In One Chart: Bitcoin as a universal payment method? This Deutsche Bank chart shows one big thing standing in the way.
Bitcoin as store of value, sure. Use it at the store? Not quite yet.
The cryptocurrency is “not ready for mainstream use as a payments instrument,” argued Deutsche Bank research analyst Marion Laboure, who provided a chart showing just how few consumers are using bitcoin to pay for goods or services.
In a survey conducted by the bank, they found that of 60% of those holding bitcoin
have used it as a payment method. “In other words, between 3% and 7% of consumers have used Bitcoin as a means of payment over the past three months. In volume, this represents less than 2% of all the Bitcoin transactions,” Laboure said.
And there are three main reasons it’s not taking off as a payment option: low transaction speeds, high transaction costs and extreme volatility.
“Another barrier preventing its widespread use is related to the security of digital
wallets. Unlike a lost credit card, which can easily be replaced without financial
loss, a lost digital access key to a bitcoin digital wallet can make it impossible to
access the account. And if a bitcoin account is hacked, whom does the account
owner call?” wrote the analyst in a note to clients that published on Monday.
As Laboure explained, each block of bitcoin’s digital ledger, or the blockchain, can store only one megabyte of information, with 10 minutes needed to mine a new block. And it takes at least that long for the blockchain to confirm a bitcoin payment transaction.
“The Bitcoin network can only process up to seven transactions per
second, which equals six hundred thousand transactions per day. Visa
comparison, can handle up to twenty-four thousand transactions per second, equal
to more than two billion transactions per day,” said Laboure.
A slow clearing process can lead to bitcoin transactions piling up, and the longer the wait, the higher the fee miners can charge to open a new block. She noted that fees ranged from $2 to $60 per transaction between 2020 and 2021.
For context, she looks at the fixed processing fee charged by bitcoin during the first week or so of November — $3.65, versus the 1.3% to 3.5% of the transaction value typically charged by credit cards. A 2.4% fee on an online shopping order of $169 would equal a fee of $4.06. So it would take a much higher purchase to make a bitcoin fee worthwhile, Laboure said.
Then there’s the question of volatility. A 10% spread is not uncommon in a 24-hour period for the crypto, which sank 30% in a single day in May. Compare that to the British pound, which fell 10% in its worst-ever one day drop following the Brexit vote drop.

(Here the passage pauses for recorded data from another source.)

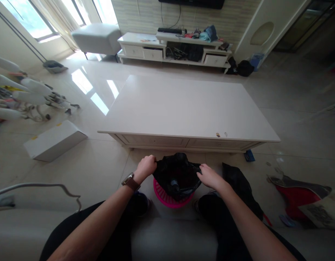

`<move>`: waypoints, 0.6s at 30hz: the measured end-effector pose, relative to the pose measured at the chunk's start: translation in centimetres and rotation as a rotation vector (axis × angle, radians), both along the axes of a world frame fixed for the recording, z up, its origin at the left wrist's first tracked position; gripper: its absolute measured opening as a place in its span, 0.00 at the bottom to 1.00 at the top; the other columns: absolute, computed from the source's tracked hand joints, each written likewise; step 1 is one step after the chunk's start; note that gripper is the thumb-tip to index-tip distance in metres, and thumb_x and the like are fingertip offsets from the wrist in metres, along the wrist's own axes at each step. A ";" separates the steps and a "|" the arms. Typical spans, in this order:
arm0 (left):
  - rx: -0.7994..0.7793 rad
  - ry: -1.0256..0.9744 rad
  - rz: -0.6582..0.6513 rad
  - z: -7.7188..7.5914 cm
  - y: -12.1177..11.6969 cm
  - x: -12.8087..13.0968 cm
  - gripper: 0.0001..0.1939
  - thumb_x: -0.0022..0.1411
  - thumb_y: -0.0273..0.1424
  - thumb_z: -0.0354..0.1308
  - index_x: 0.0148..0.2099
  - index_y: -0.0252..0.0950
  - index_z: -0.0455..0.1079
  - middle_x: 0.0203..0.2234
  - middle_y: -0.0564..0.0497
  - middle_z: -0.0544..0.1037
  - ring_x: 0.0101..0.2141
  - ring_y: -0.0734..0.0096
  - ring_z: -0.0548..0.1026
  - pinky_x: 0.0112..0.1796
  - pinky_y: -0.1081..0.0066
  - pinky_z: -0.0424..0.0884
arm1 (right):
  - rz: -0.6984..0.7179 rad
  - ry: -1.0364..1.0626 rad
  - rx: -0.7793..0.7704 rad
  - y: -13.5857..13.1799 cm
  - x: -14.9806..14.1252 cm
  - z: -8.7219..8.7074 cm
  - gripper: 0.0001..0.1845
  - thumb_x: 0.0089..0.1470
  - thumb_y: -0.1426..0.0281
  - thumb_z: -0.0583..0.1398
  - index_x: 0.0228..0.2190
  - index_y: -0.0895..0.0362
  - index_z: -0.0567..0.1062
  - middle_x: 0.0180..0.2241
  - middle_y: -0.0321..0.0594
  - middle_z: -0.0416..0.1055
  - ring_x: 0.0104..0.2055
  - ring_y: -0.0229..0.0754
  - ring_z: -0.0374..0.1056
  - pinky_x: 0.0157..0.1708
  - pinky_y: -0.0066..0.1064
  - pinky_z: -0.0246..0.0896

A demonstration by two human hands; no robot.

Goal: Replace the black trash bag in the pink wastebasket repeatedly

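A black garbage bag is stretched between my two hands over a pink slatted basket on the floor between my feet. My left hand, with a watch on its wrist, is closed on the bag's left edge. At the opposite edge, my right hand pinches the plastic between thumb and fingers. The bag's mouth gapes upward. Inside it lies a dark, shiny item that I cannot make out clearly. The bag hides most of the basket's inside.
Just ahead stands a long white coffee table with small scraps near its front edge. A white box lies on the left floor. To the right are a black bag and a red-and-beige bag. A TV cabinet lines the far wall.
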State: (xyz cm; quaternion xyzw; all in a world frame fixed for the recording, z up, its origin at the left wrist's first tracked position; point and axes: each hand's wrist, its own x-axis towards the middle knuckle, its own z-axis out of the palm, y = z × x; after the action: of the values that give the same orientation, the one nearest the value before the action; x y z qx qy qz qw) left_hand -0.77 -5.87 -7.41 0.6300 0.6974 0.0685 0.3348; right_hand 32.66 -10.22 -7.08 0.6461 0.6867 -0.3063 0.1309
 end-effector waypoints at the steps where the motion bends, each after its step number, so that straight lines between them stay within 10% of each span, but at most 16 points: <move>1: 0.023 -0.021 0.027 0.2 0.3 -0.2 0.07 0.58 0.23 0.58 0.30 0.39 0.73 0.34 0.40 0.82 0.44 0.47 0.80 0.46 0.59 0.70 | -0.011 -0.005 -0.015 0.1 0.1 -0.2 0.25 0.69 0.67 0.53 0.58 0.70 0.75 0.65 0.64 0.64 0.64 0.58 0.67 0.63 0.38 0.60; 10: -0.003 -0.501 0.419 -0.7 2.1 0.0 0.02 0.59 0.29 0.57 0.35 0.38 0.70 0.29 0.48 0.77 0.32 0.64 0.76 0.35 0.68 0.71 | -0.084 0.079 -0.020 0.6 -0.5 -1.8 0.29 0.68 0.65 0.54 0.64 0.69 0.68 0.69 0.61 0.57 0.65 0.54 0.65 0.65 0.36 0.59; 18: -0.115 -0.826 0.644 -1.1 1.9 0.8 0.15 0.46 0.22 0.59 0.37 0.38 0.64 0.28 0.53 0.75 0.25 0.74 0.72 0.26 0.76 0.65 | 0.006 0.101 -0.036 0.0 -1.9 -2.6 0.23 0.68 0.65 0.54 0.52 0.67 0.78 0.54 0.58 0.72 0.57 0.53 0.70 0.61 0.37 0.61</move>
State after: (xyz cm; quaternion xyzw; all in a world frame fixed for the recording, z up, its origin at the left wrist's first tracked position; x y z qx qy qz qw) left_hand -0.01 -3.99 -8.51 0.2847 0.6681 0.3722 0.5780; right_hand 30.73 -10.21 -9.66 0.6254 0.6886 -0.3506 0.1083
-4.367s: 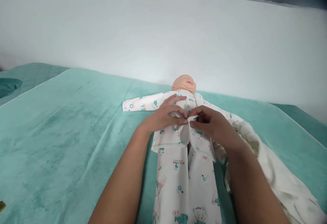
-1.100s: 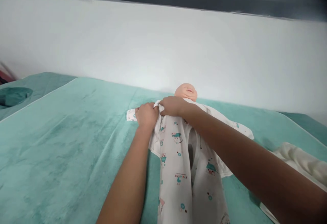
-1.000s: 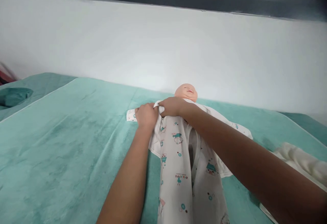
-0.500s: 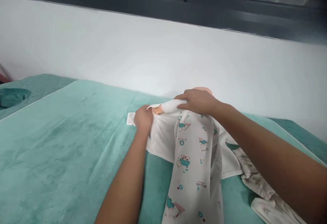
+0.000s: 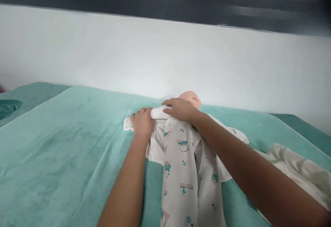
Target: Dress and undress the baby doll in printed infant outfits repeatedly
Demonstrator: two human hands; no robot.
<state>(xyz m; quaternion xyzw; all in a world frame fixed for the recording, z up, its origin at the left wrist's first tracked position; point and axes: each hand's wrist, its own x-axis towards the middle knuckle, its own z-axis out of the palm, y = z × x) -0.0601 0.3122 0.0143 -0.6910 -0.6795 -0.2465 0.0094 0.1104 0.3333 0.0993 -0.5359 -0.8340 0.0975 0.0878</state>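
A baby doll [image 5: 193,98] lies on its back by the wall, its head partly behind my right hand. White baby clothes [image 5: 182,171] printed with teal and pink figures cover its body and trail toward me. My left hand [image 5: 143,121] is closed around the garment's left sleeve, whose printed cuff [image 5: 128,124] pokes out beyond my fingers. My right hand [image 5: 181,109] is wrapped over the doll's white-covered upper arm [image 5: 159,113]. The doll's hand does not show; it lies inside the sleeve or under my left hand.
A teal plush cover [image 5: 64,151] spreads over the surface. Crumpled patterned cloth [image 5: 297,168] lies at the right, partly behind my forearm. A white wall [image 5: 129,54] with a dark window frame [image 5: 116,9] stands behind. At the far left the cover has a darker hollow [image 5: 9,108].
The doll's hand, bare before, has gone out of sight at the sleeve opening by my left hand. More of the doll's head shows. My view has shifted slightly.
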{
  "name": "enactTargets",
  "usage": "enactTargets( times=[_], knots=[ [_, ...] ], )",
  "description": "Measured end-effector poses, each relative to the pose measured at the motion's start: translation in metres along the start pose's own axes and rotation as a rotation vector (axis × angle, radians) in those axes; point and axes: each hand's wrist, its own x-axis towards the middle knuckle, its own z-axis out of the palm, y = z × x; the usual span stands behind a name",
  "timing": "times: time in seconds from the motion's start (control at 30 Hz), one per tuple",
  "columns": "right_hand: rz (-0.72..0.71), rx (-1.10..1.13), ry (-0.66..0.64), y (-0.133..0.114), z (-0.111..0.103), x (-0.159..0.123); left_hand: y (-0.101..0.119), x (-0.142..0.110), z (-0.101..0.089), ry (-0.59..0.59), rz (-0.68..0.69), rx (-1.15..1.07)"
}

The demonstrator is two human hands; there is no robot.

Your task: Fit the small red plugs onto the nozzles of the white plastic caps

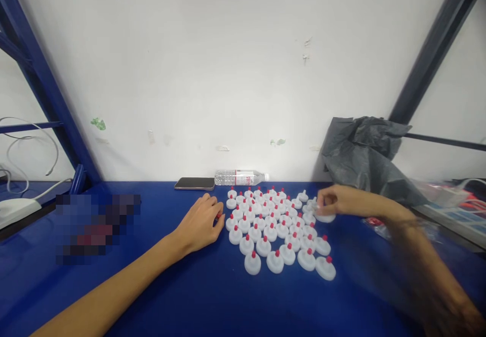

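Observation:
Many round white nozzle caps (pixel 275 262) stand on the blue table, most with a small red tip on the spout. At the left edge of the group, my left hand (pixel 201 223) rests on the table with curled fingers. A small red tip (pixel 218 216) shows between its thumb and index finger. My right hand (pixel 332 200) is at the back right of the group, thumb and fingers pinched at a white nozzle cap (pixel 325 218), whose spout they cover. Beside it, a bare white cap (pixel 302 195) has no red tip.
A phone (pixel 194 183) and a clear water bottle (pixel 243 177) lie along the wall. A grey plastic bag (pixel 364 149) slumps at the back right, with a clear bag of red pieces (pixel 375 221) near my right forearm. A white power strip (pixel 18 210) lies far left.

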Motion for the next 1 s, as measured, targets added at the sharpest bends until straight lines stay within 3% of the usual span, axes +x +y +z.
enactTargets(
  times=[0.1,0.3,0.53,0.63,0.73,0.9,1.0],
  knots=[
    [0.003,0.137,-0.156,0.002,0.005,-0.005,0.001,-0.001,-0.001,-0.047,0.045,0.044],
    [0.063,0.192,-0.174,0.000,0.007,-0.006,0.005,-0.001,-0.005,-0.085,0.051,0.104],
    [0.093,-0.062,0.133,-0.005,0.004,0.007,0.002,-0.002,-0.007,-0.065,0.022,0.034],
    [0.082,-0.147,0.240,-0.009,0.006,0.011,0.001,0.005,-0.012,-0.003,-0.081,-0.112],
    [0.029,-0.210,0.361,-0.013,0.010,0.015,0.000,0.030,-0.017,0.054,-0.241,-0.250],
    [-0.019,-0.244,0.496,-0.022,0.022,0.021,-0.009,0.086,-0.015,-0.011,-0.318,-0.329],
    [-0.020,-0.240,0.535,-0.031,0.032,0.024,-0.013,0.102,-0.008,-0.053,-0.361,-0.357]
  ],
)
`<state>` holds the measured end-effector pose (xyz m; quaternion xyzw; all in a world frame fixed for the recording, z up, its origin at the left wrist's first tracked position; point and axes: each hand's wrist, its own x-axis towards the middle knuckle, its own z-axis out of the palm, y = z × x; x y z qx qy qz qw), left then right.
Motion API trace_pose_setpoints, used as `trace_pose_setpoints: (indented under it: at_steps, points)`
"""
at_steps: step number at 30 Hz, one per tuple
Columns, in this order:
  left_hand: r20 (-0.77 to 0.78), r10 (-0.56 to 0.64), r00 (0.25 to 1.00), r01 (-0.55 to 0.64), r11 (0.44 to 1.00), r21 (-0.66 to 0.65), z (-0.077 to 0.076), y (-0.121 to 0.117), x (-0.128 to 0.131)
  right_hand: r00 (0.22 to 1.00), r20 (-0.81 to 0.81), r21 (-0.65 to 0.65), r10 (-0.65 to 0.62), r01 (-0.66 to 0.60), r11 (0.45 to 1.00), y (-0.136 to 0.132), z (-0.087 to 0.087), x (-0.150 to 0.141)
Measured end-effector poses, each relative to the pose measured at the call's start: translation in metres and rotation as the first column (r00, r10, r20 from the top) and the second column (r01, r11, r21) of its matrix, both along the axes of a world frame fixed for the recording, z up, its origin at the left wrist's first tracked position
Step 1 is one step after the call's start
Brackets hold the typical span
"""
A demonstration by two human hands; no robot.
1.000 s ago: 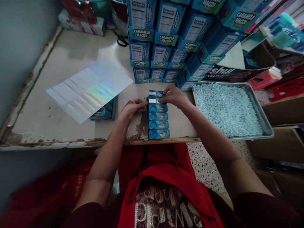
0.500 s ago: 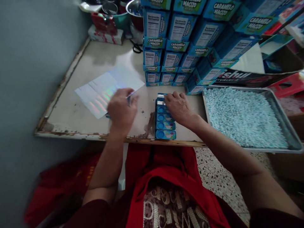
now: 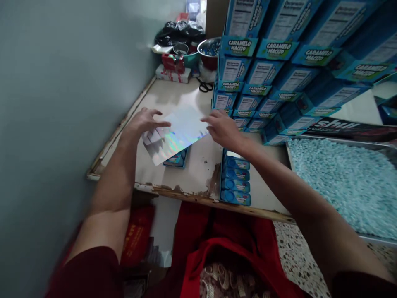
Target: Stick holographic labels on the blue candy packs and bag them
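Note:
My left hand (image 3: 144, 123) is over the left part of a shiny holographic sheet (image 3: 182, 126), its thumb and index finger apart. At the sheet's right corner is my right hand (image 3: 226, 129), thumb and forefinger spread; whether they touch the sheet I cannot tell. Under the sheet's near edge a blue box (image 3: 176, 160) partly shows. Below my right forearm stands a tray-like box with a row of small blue packs (image 3: 236, 185) marked "Caramelo Macizo". A silvery piece (image 3: 235, 155) lies at the row's far end.
Tall stacks of blue candy boxes (image 3: 257, 90) rise behind my right hand. A metal tray of pale blue candies (image 3: 344, 178) is at the right. Scissors (image 3: 204, 85), a metal bowl (image 3: 209, 47) and a wrapped block (image 3: 173, 74) sit at the back. A wall borders the left.
The view has swung left. My right hand has left the row of packs and come to the sheet. My left hand has moved left along the sheet, its fingers spread.

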<state>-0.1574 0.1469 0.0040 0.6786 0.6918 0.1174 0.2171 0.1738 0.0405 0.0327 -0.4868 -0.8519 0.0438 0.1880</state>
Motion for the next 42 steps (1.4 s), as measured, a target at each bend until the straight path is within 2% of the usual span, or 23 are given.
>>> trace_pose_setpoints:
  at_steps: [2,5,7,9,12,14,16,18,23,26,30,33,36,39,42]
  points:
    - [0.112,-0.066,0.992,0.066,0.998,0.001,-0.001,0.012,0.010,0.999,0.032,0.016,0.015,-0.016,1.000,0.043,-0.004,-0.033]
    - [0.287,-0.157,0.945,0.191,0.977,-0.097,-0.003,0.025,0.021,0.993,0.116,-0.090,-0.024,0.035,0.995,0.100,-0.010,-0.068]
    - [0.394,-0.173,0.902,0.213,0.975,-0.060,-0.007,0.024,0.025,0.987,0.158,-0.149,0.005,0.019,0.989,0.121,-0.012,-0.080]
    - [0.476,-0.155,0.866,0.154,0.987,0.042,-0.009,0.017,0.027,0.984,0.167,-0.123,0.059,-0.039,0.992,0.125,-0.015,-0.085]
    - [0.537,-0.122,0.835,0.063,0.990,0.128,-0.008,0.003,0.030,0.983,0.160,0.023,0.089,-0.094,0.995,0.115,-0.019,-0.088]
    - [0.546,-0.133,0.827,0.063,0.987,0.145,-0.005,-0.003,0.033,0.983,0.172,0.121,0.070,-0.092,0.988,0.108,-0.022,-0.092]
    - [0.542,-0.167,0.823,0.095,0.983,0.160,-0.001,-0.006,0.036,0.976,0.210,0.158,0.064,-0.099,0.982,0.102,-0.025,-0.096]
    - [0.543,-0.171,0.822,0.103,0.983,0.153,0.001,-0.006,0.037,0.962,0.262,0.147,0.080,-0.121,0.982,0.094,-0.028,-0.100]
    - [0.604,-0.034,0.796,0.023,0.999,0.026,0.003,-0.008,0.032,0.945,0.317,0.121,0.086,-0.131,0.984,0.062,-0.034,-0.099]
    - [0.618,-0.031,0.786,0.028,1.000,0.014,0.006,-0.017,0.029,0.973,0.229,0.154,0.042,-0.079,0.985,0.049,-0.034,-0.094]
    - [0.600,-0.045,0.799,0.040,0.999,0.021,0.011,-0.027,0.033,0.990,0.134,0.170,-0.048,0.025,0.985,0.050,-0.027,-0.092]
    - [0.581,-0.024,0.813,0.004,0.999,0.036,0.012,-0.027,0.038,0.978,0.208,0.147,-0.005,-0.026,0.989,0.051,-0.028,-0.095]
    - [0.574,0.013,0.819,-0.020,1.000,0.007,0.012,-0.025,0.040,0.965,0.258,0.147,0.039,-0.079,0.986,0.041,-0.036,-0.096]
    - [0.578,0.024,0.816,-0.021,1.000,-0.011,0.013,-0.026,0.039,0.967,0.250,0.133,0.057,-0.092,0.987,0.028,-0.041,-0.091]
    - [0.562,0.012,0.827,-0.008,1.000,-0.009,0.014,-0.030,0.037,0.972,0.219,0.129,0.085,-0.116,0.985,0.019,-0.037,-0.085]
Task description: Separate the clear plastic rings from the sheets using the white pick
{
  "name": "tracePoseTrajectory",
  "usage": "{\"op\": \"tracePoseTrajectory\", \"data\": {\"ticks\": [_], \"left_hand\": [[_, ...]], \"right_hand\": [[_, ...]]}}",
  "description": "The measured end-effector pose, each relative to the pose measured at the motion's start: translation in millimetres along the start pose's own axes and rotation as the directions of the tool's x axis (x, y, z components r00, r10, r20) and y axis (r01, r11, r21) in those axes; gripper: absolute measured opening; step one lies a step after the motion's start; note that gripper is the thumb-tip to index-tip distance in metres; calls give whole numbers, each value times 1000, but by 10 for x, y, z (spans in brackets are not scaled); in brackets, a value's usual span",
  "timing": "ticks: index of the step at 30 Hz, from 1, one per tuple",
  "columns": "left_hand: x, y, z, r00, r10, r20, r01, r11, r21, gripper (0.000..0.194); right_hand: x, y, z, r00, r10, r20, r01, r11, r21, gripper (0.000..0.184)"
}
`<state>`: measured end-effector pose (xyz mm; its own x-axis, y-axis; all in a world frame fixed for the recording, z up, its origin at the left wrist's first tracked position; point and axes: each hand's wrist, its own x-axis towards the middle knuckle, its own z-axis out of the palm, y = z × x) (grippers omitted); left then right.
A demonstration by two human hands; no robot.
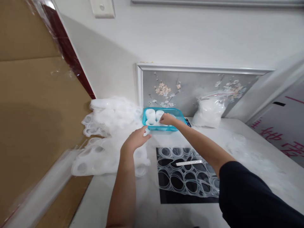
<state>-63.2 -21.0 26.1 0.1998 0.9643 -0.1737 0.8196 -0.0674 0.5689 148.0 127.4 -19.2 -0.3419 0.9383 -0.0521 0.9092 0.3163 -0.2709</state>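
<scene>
My left hand (136, 139) is at the front left of a blue plastic basket (163, 128), with thumb and forefinger curved around a small white roll (147, 131). My right hand (167, 119) reaches into the basket with its fingers pinched together. Whatever those fingers hold is hidden. Several white rolls (150, 114) with hollow middles stand upright in the basket's left half. Below the hands, a clear sheet with round cutouts (177, 180) covers a black mat (166, 198). A slim white tool (189, 162) rests on the sheet.
White cutout sheets (95, 155) are heaped at the left, with a cardboard box (35, 110) beyond them. A filled clear zip bag (210, 109) leans against the wall right of the basket. Loose clear pieces (251, 158) lie along the right of the white table (144, 205).
</scene>
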Motion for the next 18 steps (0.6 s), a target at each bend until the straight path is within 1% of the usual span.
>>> {"op": "tracePoseTrajectory", "data": {"ticks": [4,8,12,15,18], "left_hand": [[13,33,8,999,23,-31,-23,1000,17,58],[32,61,13,998,39,-41,-38,999,24,59],[49,70,8,999,33,-39,-32,999,36,59],[43,53,-13,999,15,-43,-13,999,50,59],[13,27,-45,999,-5,-52,7,999,42,59]], "right_hand": [[-41,11,-68,998,6,-60,-2,998,56,17],[-91,59,-206,991,24,-134,-8,992,123,20],[-121,138,-306,994,26,-108,-4,979,205,24],[-129,196,-265,993,9,-115,15,978,206,22],[-132,244,-156,995,-19,-98,36,984,173,36]]}}
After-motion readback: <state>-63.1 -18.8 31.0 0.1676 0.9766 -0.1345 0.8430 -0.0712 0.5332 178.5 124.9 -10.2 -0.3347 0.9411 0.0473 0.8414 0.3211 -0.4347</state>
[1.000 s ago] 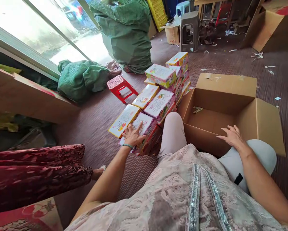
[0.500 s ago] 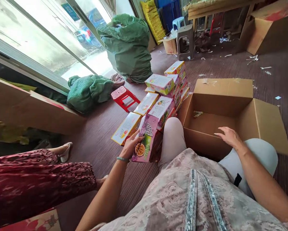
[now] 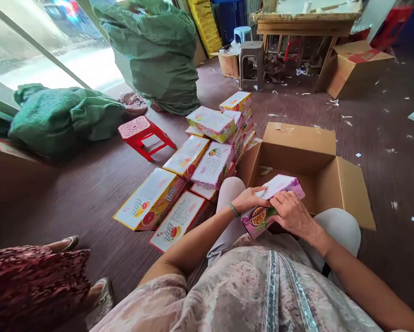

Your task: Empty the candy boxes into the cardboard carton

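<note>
Between my knees, both hands hold a purple and white printed box (image 3: 283, 182) with passion fruit pictures on it. My left hand (image 3: 251, 200) is closed over its left part, with the thumb on the white face. My right hand (image 3: 292, 211) grips its near side, fingers bent over the edge. The box is tilted above the near side of a large open cardboard carton (image 3: 300, 131), whose flaps are spread out. Inside the carton a small strip (image 3: 266, 170) lies at the far left. Left of my knee, several similar boxes (image 3: 212, 163) lie in rows and stacks.
A red stool (image 3: 136, 127) stands beyond the boxes, near green sacks (image 3: 151, 50). At the left, another person's feet and red skirt (image 3: 37, 281) are close by. Farther back are a grey stool (image 3: 251, 53), a wooden table (image 3: 304, 23) and paper scraps on the floor.
My left hand has carried the purple box from the rows at the left over to the carton. My right hand has come from the carton's edge and now holds it too. The view has shifted.
</note>
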Motion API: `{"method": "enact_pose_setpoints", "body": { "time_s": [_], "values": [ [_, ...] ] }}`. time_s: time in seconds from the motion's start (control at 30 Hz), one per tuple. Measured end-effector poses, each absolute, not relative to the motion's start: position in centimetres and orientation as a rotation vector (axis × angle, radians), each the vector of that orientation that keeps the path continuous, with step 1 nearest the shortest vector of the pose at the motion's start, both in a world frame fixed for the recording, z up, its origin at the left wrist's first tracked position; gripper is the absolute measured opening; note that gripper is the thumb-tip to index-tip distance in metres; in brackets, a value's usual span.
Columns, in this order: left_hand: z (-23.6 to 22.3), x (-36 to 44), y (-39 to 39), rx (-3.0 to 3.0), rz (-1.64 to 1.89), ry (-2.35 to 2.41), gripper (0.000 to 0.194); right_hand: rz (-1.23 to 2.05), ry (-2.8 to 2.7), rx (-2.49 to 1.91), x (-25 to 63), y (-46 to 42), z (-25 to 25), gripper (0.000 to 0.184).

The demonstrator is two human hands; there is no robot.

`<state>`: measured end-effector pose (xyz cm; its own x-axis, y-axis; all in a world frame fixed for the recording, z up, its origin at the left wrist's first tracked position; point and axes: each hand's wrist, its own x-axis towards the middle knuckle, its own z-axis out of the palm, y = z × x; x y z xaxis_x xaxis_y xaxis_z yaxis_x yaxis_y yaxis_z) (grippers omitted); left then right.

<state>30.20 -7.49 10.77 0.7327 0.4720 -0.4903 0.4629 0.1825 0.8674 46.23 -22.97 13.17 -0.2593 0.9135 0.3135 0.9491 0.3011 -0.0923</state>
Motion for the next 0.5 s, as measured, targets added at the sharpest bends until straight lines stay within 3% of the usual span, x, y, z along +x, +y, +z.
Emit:
{"method": "enact_pose_setpoints", "body": {
  "time_s": [0.33,0.5],
  "values": [
    [11.2,31.1,-5.3,1.131,-0.182,0.693,0.07,0.251,-2.25,-1.619,48.2,-20.7,11.5,0.037],
    [10.7,32.2,-4.4,1.013,-0.221,0.662,0.042,-0.069,-2.058,-1.49,48.3,-20.5,13.0,0.055]
  ]
}}
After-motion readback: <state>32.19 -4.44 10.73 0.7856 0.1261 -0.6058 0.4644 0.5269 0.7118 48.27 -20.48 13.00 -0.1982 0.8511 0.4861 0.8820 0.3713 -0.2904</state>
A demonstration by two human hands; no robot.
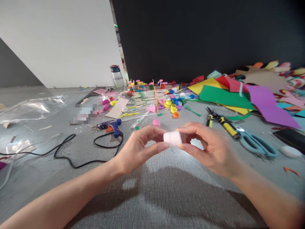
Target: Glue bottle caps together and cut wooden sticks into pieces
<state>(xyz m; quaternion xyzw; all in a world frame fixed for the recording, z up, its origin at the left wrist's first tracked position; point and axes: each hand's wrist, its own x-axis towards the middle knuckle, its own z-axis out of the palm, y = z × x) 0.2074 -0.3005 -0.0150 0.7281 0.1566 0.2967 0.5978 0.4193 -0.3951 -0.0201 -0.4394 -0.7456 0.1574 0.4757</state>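
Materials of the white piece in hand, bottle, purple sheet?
White piece: maybe plastic, matte; smooth side, but blurred. Bottle: clear plastic or glass, smooth; see-through body. Purple sheet: probably paper or craft foam, matte; thin, evenly coloured.

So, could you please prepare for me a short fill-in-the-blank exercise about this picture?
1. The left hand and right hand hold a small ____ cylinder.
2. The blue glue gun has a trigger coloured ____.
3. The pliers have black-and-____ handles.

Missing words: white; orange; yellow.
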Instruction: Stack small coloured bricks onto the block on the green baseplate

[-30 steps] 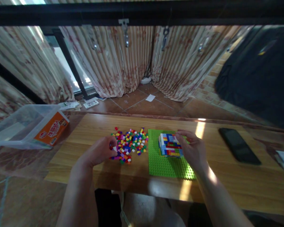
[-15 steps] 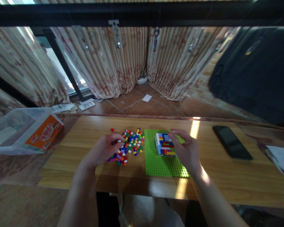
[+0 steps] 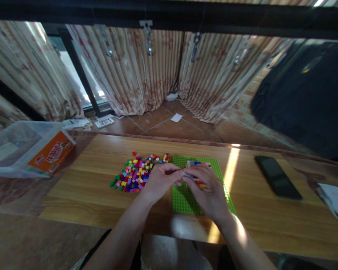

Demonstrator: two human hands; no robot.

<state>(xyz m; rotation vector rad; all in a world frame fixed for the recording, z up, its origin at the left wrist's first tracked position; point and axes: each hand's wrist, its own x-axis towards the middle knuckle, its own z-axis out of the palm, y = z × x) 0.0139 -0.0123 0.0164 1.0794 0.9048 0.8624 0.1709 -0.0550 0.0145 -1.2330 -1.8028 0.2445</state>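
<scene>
My left hand (image 3: 162, 180) reaches over the left edge of the green baseplate (image 3: 183, 202), its thumb and fingertips pinched together. Whatever lies in that pinch is too small to make out. Its fingertips meet those of my right hand (image 3: 210, 189), which is curled over the plate with its fingers closed. I cannot make out what they hold. A block of multicoloured toy bricks (image 3: 198, 164) stands on the plate, mostly covered by my right hand. Left of the plate lies a loose pile of small coloured bricks (image 3: 135, 172), partly behind my left hand.
A black phone (image 3: 277, 177) lies on the right of the wooden table (image 3: 81, 191). At the far left stands a clear plastic bin (image 3: 22, 150) with an orange label. White papers (image 3: 336, 198) lie at the right edge. Curtains (image 3: 146, 75) hang beyond the table.
My left hand has moved right, from over the loose bricks to my right hand's fingertips. My right hand now covers more of the brick block. The view has shifted slightly.
</scene>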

High volatility isn’t helped by low liquidity, with bitcoin supply capped at 21 million tokens and 90% already in circulation, meaning big trades can have a big impact on prices. Laboure said more regulation for bitcoin could also help build trust in the crypto and lead to higher adoption and less volatility.
She also highlighted some positive steps for bitcoin, such as the first upgrade of its blockchain since 2017, the Taproot upgrade, that took place over the weekend and is aimed at improving scalability issues.
Likely to play an even more “critical role,” is the Lightening Network, which allows transactions to be processed off the blockchain at no cost and is serving bitcoin payments for Starbucks
and Chivo, El Salvador’s state-issued crypto wallet, she noted. Launched as a beta in 2018, the network claims it can process 25 million transactions per second at 4 cents each, 1,000 times faster than Visa, the analyst said.